Task item
For the listing below, work out the number of lines that hold "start" and return that number alone.

Dataset excerpt
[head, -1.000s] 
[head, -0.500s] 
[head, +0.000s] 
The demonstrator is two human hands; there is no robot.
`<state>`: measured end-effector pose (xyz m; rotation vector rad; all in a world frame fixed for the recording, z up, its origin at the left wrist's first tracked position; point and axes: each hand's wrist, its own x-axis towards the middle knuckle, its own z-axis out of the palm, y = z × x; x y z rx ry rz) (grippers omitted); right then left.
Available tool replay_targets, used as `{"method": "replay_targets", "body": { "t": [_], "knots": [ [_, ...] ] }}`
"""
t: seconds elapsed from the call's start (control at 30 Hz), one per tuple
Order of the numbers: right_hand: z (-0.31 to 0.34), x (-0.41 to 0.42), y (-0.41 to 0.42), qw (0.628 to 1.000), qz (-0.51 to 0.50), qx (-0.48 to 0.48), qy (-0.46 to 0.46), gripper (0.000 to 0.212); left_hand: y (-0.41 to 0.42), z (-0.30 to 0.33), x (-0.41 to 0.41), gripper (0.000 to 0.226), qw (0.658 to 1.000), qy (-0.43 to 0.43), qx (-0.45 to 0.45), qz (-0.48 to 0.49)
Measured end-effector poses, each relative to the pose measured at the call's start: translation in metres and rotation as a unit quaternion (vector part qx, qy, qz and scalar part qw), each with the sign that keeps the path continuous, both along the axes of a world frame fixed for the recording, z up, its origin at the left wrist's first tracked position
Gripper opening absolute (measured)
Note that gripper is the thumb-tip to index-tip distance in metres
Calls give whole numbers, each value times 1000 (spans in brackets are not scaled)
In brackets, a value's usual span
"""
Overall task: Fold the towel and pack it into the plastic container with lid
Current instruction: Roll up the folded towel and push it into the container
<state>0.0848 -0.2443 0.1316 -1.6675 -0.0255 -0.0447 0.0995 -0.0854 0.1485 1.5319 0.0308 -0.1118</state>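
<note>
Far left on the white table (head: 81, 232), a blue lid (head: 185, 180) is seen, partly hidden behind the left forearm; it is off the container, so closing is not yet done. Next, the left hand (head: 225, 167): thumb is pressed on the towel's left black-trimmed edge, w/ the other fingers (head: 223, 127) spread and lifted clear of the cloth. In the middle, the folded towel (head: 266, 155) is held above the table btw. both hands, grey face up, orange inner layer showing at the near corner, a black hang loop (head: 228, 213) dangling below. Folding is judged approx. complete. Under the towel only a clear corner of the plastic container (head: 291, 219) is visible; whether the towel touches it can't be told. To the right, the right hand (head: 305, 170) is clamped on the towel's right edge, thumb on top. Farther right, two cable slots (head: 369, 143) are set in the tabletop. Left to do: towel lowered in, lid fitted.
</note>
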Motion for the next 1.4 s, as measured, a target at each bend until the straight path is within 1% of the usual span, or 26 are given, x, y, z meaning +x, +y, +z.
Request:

Solution for this exercise
2